Hyperbitcoinization is a two-sided coin, it’s a result of positive adoption worldwide, but it also happens as a response to negative phenomena such as inflation and central bank digital currencies (CBDCs). These two phenomena are the two that currently dominate the negative indicators pointing to hyperbitcoinization.

Inflation as a reason for Hyperbitcoinization

Inflation is one of the first dominos that spurred cryptocurrencies to take off, starting with Bitcoin. From 2018 to early 2020, there was a two-year bear market for cryptocurrencies that ended when nations worldwide enacted inflationary stimulus as a result of the Covid pandemic.

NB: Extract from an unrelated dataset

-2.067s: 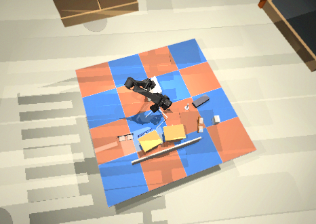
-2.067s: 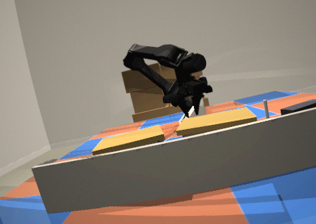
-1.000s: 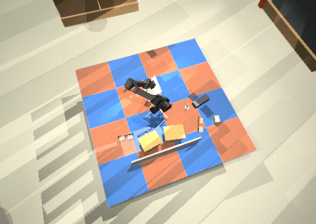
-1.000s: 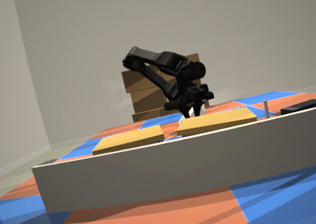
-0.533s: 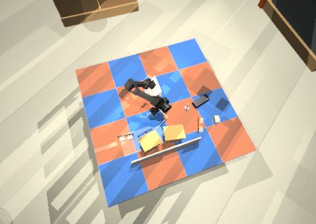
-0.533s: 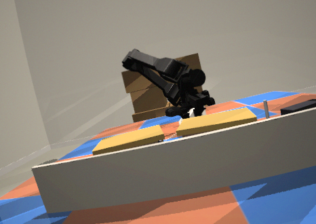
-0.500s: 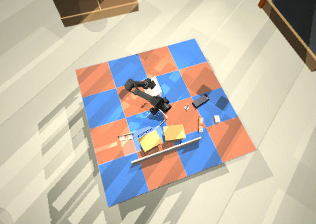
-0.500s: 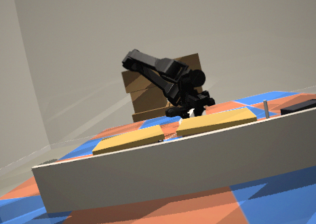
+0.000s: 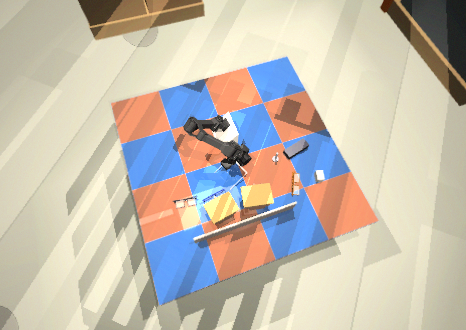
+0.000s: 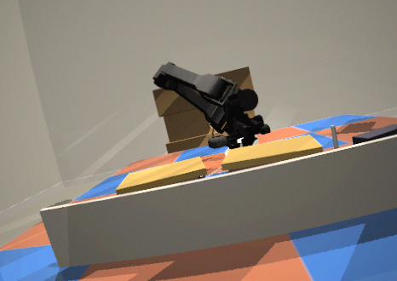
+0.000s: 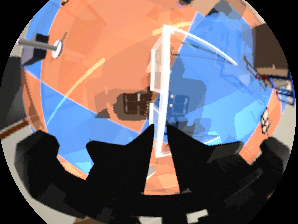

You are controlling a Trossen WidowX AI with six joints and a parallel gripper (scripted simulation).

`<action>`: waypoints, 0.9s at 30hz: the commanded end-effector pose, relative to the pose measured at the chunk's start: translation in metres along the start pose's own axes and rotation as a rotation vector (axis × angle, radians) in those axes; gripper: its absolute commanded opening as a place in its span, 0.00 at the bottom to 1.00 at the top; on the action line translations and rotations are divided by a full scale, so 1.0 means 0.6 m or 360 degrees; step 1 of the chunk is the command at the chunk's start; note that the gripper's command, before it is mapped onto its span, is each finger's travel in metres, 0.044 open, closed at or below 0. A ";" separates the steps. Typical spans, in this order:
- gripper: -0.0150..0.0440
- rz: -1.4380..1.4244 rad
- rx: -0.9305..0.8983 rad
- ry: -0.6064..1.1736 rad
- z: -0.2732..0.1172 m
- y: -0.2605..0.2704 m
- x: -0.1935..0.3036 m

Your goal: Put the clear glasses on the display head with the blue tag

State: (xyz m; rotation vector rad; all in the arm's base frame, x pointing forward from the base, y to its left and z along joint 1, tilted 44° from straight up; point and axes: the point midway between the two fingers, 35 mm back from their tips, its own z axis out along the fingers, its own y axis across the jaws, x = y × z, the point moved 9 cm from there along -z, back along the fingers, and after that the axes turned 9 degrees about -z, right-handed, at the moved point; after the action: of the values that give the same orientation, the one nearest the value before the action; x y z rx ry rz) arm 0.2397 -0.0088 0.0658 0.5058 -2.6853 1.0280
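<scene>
The clear glasses (image 11: 164,75) (image 9: 246,174), showing as a white outline, have their front running lengthwise between my fingertips in the wrist view, with the temples reaching to the right. My gripper (image 11: 160,127) is partly open, low over the mat. The right fingertip is close to the frame and a narrow gap shows at the left one; a firm hold is not visible. Two yellow blocks (image 9: 221,208) (image 9: 257,195) (image 10: 163,174) (image 10: 273,153), possibly the display heads, stand in front of the arm. No blue tag, nose or ears can be made out.
A long pale panel (image 9: 245,222) (image 10: 213,221) stands before the blocks. Blue glasses (image 9: 208,198), dark-framed glasses (image 9: 185,203) and orange glasses (image 9: 295,184) lie around them. A thin grey post (image 9: 276,157) (image 10: 334,137), a dark box (image 9: 296,149) and a white cube (image 9: 320,175) are to the right.
</scene>
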 end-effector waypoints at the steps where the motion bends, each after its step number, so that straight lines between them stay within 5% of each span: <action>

After Covid hit, markets worldwide fell and Bitcoin’s price fell from $9,000 to a little above $5,000. But once governments responded by shutting down jobs, sending out payments to incentivize demand, and putting into law multi-trillion-dollar non-pandemic recovery-related spending packages, cryptocurrencies saw their biggest gains.

2021 inflation numbers
End of year 2021 inflation numbers (Source: Charlie Bilello)

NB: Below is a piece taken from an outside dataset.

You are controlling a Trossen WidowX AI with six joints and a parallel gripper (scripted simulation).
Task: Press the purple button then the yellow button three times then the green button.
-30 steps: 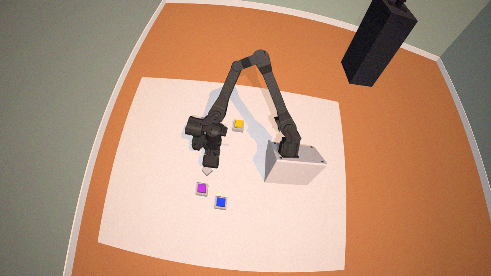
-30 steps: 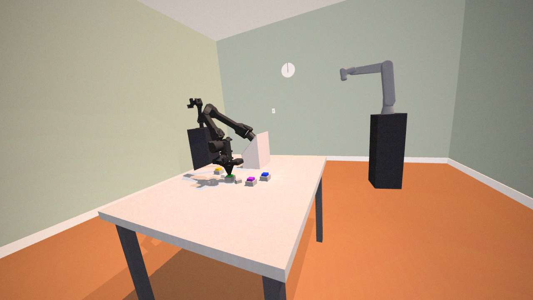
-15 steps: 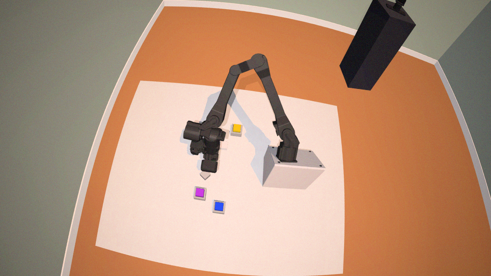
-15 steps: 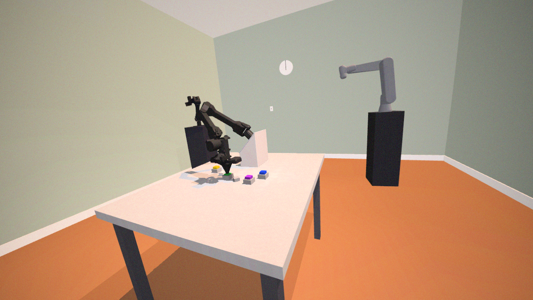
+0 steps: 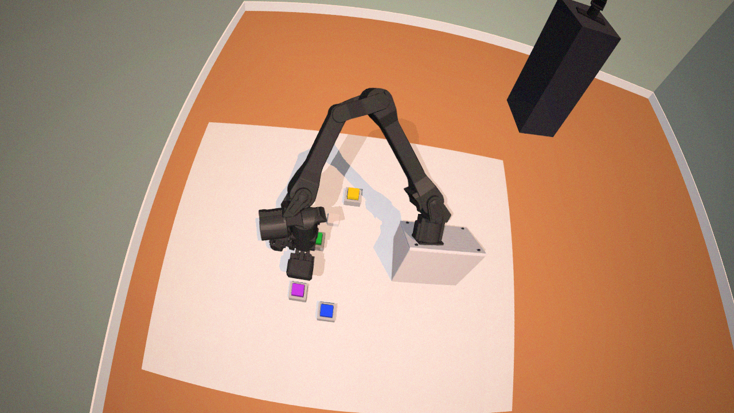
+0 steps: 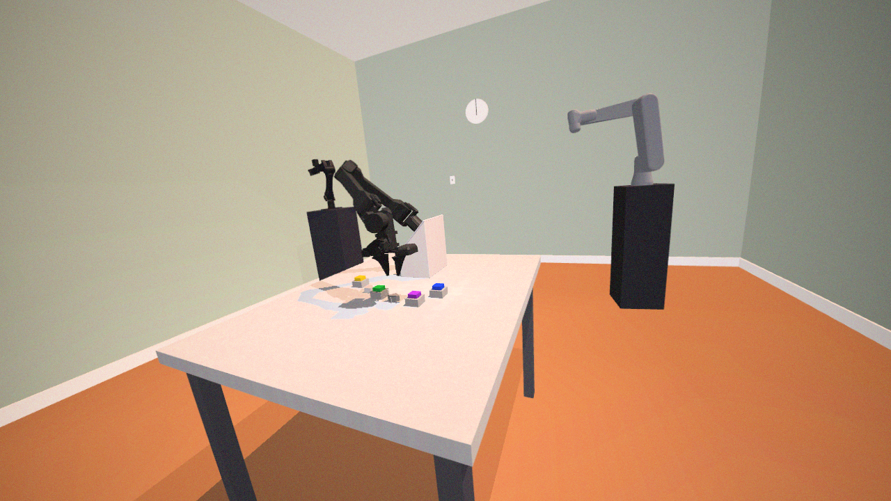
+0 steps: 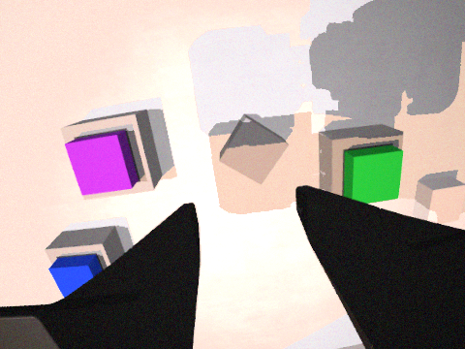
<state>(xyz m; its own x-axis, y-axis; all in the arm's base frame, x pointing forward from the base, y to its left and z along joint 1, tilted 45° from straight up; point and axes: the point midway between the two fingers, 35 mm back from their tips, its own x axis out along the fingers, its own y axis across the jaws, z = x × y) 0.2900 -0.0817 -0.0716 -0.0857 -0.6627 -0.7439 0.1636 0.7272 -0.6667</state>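
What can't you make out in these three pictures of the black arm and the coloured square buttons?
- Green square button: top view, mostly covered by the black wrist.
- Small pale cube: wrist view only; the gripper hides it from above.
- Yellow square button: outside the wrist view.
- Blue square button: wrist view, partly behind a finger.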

And by December 2021, particularly in the United States, inflation reached a multi-decade high of 6.8%. Because of this inflation, we have seen a ripple effect where money has been devalued, the price of goods has increased, and there’s been a deeper feeling of a loss of faith in fiat. If this inflation continues, it has the potential to speed up hyperbitcoinization.

CBDCs as a reason for Hyperbitcoinization

Central bank digital currencies (CBDCs) are another form factor that may support the hypothesis that hyperbitcoinization is a positive monetary alternative for the world.

CBDCs will strive to eliminate cash and force everyone to use money that can be surveilled and managed. In a cash-less society, people will be encouraged to use Bitcoin instead of cash because Bitcoin is a more similar alternative to cash than CBDCs. As a result, this is one factor that may strengthen hyperbitcoinization.

Secondly, because CBDCs give governments and central banks the technical ability to surveil transactions, many people who live in “freer and more democratic countries” may prefer Bitcoin. This is mainly due to sensitive issues around financial freedom, privacy, and control over data, since centrally stored databases that are run by governments have a history of poor cybersecurity standards and personal protection measures.

Thirdly, because CBDCs give governments and central banks greater control over the economy and the money supply, they may lead to even more drastic economic policies that occur now. For example, limiting spending on certain sectors, favoring other sectors, spending limits, and forced spending with money expirations, to name a few.

Therefore, for these few reasons, CBDCs may lead to a rejection from the population and a pivot towards hyperbitcoinization.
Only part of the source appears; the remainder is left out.